His turnaround plan includes:
- Job cuts: 900 white-collar positions by end of 2026, on top of 500 already eliminated
- Distribution cleanup: Reducing sales to cut-price retailers, expanding direct-to-consumer
- Product rationalization: Narrowing the product range, fewer new releases per season
- Brand rebuilding: Refocusing on football, running, training, and sports fashion
Hoeld has called 2026 a "transition year," with growth expected to return in 2027. But Puma's inventory remains elevated—up 17.3% to €2.12 billion—and won't normalize until late 2026.
The Strategic Calculus
For Anta, a 29% stake in Puma would represent a meaningful position in a global brand with deep roots in football, motorsport, and lifestyle categories—all underpenetrated in China relative to competitors. The acquisition would also give Anta direct exposure to the European market.
For the Pinaults, a sale would allow Artemis to reduce its exposure to a non-core holding while crystallizing value amid the brand's challenges. The family's main focus remains Kering's luxury portfolio, which has faced its own headwinds as Gucci works through a creative transition.

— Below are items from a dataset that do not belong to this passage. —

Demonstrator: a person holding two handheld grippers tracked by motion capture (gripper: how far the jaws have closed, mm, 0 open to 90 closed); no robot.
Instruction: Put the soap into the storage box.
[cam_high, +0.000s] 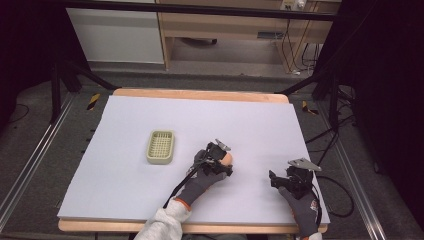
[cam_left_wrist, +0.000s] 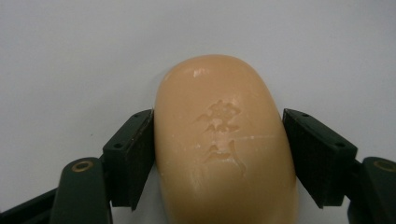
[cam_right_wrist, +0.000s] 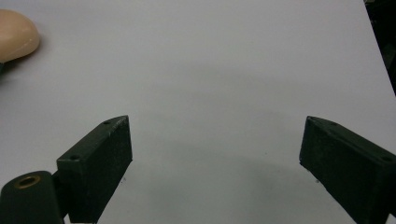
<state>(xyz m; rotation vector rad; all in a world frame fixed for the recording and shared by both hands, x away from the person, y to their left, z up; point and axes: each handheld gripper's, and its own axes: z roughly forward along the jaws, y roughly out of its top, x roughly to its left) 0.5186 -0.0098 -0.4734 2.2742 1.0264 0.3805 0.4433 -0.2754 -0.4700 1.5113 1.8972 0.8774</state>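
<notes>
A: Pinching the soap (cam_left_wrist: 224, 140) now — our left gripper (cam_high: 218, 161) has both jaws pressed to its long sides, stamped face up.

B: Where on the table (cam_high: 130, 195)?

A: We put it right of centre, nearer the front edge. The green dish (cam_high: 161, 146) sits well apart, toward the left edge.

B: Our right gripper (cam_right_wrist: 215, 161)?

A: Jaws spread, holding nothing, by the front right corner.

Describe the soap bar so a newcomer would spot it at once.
On the white table, look right of the pale green soap dish, near the middle front. The soap bar sits between the left claw jaws: smooth, rounded, peach-coloured, with characters stamped in its top.
</notes>
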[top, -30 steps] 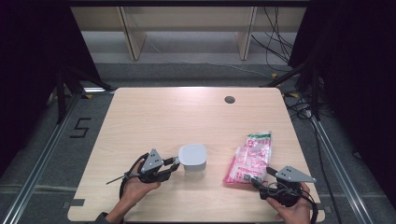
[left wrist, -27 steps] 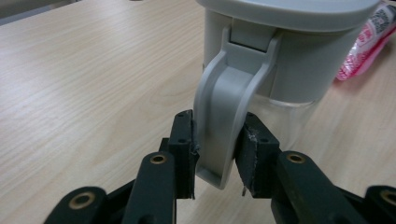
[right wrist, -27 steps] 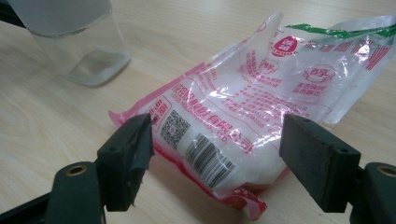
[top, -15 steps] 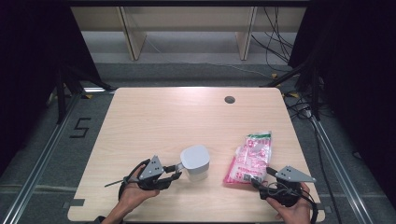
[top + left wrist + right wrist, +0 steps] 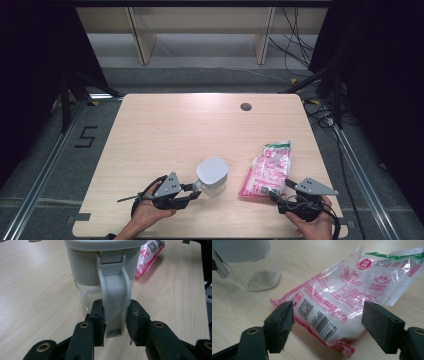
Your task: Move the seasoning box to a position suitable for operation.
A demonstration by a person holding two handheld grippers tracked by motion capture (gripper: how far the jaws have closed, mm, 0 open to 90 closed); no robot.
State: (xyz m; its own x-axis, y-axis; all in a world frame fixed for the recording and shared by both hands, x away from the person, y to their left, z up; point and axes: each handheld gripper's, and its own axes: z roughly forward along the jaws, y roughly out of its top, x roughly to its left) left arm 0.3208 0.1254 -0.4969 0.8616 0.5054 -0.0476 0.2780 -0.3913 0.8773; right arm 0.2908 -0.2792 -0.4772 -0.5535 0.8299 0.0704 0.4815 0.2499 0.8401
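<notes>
1. Two grippers are at work near the front edge of the wooden table (image 5: 165,130), one in each of the person's hands.
2. The left gripper (image 5: 115,323) has its jaws closed on the grey handle (image 5: 114,302) of a container (image 5: 212,176), one black pad pressed against each side of the handle's lower part.
3. That container has a grey lid (image 5: 212,170) and upper band over a clear lower body (image 5: 88,298); in the high view it leans, with the lid facing up and a little toward the camera.
4. In the right gripper view the container's clear bottom (image 5: 263,280) is close to the table; I cannot tell whether it touches the wood.
5. The container is in the front middle of the table, just to the right of the left hand (image 5: 150,212) and near the pink bag (image 5: 265,170).
6. The right gripper (image 5: 328,323) has its jaws spread wide, one on each side of the near end of the bag, with neither pad touching the plastic.
7. The bag lies flat on the table at the front right, printed in pink and red with a barcode (image 5: 323,326) and a square code, and with a green strip at its far end (image 5: 397,256).
8. White contents fill the near part of the bag, while its far part is crumpled and see-through.
9. The right hand (image 5: 312,227) holds its gripper at the table's front right corner.
10. A small dark round hole (image 5: 245,106) is in the tabletop toward the far right, well apart from both things.
</notes>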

However, several factors could complicate any deal:
- Valuation gap: With Artemis seeking €40+ and Puma trading in the mid-€20s, significant bridging is required
- Regulatory scrutiny: Chinese acquisition of German industrial assets has faced increased scrutiny in recent years
- Turnaround risk: Puma's recovery is far from certain, and any new shareholder would be buying into a multi-year restructuring
- Minority position: A 29% stake doesn't confer control—though it would make Anta the largest single shareholder
What to Watch
Investors should monitor several key developments:
- Renewed negotiations: Whether Anta revises its offer or Artemis lowers expectations
- Alternative bidders: Puma's depressed valuation could attract other strategic or financial buyers
- Q4 2025 results: Puma's upcoming earnings will provide color on early turnaround progress
- Regulatory signals: Any indications from German authorities on cross-border M&A appetite
For now, the talks have stalled—but in M&A, that's often where the real negotiation begins.